* _Assignment_:
Copy the data exactly.

* _Data provided_:
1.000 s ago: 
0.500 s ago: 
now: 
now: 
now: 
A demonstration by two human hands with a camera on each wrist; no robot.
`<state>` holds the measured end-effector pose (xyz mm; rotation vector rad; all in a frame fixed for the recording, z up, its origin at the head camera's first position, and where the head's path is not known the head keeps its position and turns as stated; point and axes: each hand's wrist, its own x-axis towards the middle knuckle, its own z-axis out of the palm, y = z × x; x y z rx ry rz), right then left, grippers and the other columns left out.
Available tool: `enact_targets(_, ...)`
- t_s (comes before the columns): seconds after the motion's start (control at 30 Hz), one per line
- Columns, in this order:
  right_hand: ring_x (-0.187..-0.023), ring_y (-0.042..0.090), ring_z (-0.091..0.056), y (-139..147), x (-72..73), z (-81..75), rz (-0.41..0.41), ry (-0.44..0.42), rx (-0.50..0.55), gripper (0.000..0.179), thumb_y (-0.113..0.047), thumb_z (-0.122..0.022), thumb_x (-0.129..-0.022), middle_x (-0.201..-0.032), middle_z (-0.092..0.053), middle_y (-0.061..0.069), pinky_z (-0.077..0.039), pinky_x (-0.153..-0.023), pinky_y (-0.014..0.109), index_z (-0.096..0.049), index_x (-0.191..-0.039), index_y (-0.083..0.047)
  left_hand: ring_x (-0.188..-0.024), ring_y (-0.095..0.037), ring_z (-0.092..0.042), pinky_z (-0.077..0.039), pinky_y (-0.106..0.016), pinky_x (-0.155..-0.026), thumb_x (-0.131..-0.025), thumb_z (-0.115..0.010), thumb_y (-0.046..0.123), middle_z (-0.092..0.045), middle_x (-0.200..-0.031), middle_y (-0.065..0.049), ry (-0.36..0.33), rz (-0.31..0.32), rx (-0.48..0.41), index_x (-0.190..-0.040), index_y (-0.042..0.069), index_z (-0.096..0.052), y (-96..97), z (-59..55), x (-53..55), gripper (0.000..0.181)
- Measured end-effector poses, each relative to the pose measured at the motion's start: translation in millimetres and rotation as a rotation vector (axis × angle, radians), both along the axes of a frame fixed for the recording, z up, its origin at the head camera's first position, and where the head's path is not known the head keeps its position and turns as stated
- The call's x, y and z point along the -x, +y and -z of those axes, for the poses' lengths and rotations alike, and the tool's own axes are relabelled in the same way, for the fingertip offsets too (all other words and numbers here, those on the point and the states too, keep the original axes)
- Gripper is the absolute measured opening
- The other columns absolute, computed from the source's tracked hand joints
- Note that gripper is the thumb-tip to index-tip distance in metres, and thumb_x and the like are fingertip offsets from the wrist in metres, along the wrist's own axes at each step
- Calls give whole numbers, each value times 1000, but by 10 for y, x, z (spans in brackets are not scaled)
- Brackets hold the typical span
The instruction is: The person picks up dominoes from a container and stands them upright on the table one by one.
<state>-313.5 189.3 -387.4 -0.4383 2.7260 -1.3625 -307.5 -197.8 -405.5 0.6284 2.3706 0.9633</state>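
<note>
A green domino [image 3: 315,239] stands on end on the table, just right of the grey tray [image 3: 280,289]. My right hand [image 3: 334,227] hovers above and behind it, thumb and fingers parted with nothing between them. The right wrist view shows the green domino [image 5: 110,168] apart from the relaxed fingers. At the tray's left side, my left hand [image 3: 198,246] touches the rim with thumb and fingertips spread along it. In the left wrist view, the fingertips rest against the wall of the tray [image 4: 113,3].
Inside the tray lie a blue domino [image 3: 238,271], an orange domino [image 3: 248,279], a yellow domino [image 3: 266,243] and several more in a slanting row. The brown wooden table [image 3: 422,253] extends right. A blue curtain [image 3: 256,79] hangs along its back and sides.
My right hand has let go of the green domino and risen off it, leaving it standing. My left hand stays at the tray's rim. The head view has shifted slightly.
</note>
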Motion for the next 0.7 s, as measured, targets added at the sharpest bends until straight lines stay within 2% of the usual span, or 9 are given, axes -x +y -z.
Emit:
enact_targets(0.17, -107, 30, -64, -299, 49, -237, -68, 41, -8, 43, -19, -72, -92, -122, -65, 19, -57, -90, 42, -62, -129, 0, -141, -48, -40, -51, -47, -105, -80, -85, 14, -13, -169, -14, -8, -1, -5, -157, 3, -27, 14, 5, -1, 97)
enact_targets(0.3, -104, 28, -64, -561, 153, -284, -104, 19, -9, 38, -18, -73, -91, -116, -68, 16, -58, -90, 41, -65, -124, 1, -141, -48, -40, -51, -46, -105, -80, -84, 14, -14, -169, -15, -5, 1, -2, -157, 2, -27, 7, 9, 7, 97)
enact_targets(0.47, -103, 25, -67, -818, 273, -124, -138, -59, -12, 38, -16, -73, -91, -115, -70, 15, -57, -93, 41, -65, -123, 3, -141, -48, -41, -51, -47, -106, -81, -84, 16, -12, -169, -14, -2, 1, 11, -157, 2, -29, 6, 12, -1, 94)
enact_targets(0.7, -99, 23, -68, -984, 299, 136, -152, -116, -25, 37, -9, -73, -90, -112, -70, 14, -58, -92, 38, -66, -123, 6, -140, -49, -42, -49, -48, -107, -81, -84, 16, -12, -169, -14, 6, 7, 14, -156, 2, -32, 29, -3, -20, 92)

* _Response below_:
1.000 s ago: 
0.500 s ago: 
now: 
now: 
now: 
A demonstration by two human hands with a camera on each wrist; no robot.
`<state>` holds the measured end-effector pose (xyz mm; rotation vector rad; all in a frame fixed for the recording, z up, its origin at the head camera's first position, and where the head's path is not known the head keeps its position and turns as stated; point and axes: each hand's wrist, its own x-axis towards the middle knuckle, its own z-axis out of the palm, y = z × x; x y z rx ry rz), right then left, grippers and the other columns left out.
Available tool: `enact_targets(_, ...)`
- t_s (comes before the columns): seconds after the motion's start (control at 30 Hz), one per line
- Columns, in this order:
  right_hand: ring_x (-0.187..-0.023), ring_y (-0.042..0.090), ring_z (-0.091..0.056), y (-139..147), x (-72..73), z (-81..75), rz (-0.41..0.41), ry (-0.44..0.42), rx (-0.50..0.55), gripper (0.000..0.179), thumb_y (-0.113..0.047), thumb_z (-0.122..0.022), thumb_x (-0.129..-0.022), middle_x (-0.201..-0.032), middle_z (-0.092..0.053), middle_y (-0.061..0.069), pinky_z (-0.077..0.039), pinky_x (-0.153..-0.023), pinky_y (-0.014..0.109), index_z (-0.096..0.049), index_x (-0.191..-0.039), index_y (-0.083..0.047)
  left_hand: ring_x (-0.188..-0.024), ring_y (-0.095..0.037), ring_z (-0.092..0.042), pinky_z (-0.077..0.039), pinky_y (-0.106..0.016), pinky_x (-0.155..-0.026), thumb_x (-0.131..-0.025), thumb_z (-0.115..0.010), thumb_y (-0.046..0.123), middle_z (-0.092..0.045), middle_x (-0.200..-0.031), middle_y (-0.065..0.049), ry (-0.36..0.33), rz (-0.31..0.32), rx (-0.48..0.41), index_x (-0.190..-0.040), index_y (-0.042..0.069), index_z (-0.096..0.052), y (-96..97), z (-59..55), x (-53..55), gripper (0.000..0.181)
- Measured end-effector poses, each relative to the pose measured at the motion's start: translation in millimetres and rotation as a rotation vector (axis × angle, radians), both along the axes of a frame fixed for the recording, z up, its origin at the head camera's first position, and where the head's path is not known the head keeps its position and turns as stated
- The call's x, y and z point along the -x, +y and -z of those axes, for the poses' lengths and rotations alike, and the tool's own axes are relabelled in the same way, for the fingertip offsets too (all other words and numbers here, those on the point and the states too, keep the original axes)
- Gripper is the absolute measured opening
- The other columns absolute, computed from the source's tracked hand joints
- Note that gripper is the thumb-tip to index-tip distance in metres, and thumb_x and the like are fingertip offsets from the wrist in metres, along the wrist's own axes at each step
- Calls give whole numbers, each value times 1000, but by 10 for y, x, z (spans in brackets are not scaled)
- Brackets hold the typical span
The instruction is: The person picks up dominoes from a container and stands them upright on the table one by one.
<state>-313.5 189.3 -387.4 -0.4383 2.7260 -1.3625 -307.5 -197.8 -405.5 0.6284 2.3706 0.9633</state>
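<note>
A green domino [image 3: 315,239] stands on end on the table, just right of the grey tray [image 3: 280,289]. My right hand [image 3: 334,227] hovers above and behind it, thumb and fingers parted with nothing between them. The right wrist view shows the green domino [image 5: 110,168] apart from the relaxed fingers. At the tray's left side, my left hand [image 3: 198,246] touches the rim with thumb and fingertips spread along it. In the left wrist view, the fingertips rest against the wall of the tray [image 4: 113,3].
Inside the tray lie a blue domino [image 3: 238,271], an orange domino [image 3: 248,279], a yellow domino [image 3: 266,243] and several more in a slanting row. The brown wooden table [image 3: 422,253] extends right. A blue curtain [image 3: 256,79] hangs along its back and sides.
My right hand has let go of the green domino and risen off it, leaving it standing. My left hand stays at the tray's rim. The head view has shifted slightly.
</note>
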Motion for the next 0.7 s, as measured, targets added at the sharpest bends until straight lines stay within 2% of the usual span, or 9 are given, axes -x +y -z.
Emit:
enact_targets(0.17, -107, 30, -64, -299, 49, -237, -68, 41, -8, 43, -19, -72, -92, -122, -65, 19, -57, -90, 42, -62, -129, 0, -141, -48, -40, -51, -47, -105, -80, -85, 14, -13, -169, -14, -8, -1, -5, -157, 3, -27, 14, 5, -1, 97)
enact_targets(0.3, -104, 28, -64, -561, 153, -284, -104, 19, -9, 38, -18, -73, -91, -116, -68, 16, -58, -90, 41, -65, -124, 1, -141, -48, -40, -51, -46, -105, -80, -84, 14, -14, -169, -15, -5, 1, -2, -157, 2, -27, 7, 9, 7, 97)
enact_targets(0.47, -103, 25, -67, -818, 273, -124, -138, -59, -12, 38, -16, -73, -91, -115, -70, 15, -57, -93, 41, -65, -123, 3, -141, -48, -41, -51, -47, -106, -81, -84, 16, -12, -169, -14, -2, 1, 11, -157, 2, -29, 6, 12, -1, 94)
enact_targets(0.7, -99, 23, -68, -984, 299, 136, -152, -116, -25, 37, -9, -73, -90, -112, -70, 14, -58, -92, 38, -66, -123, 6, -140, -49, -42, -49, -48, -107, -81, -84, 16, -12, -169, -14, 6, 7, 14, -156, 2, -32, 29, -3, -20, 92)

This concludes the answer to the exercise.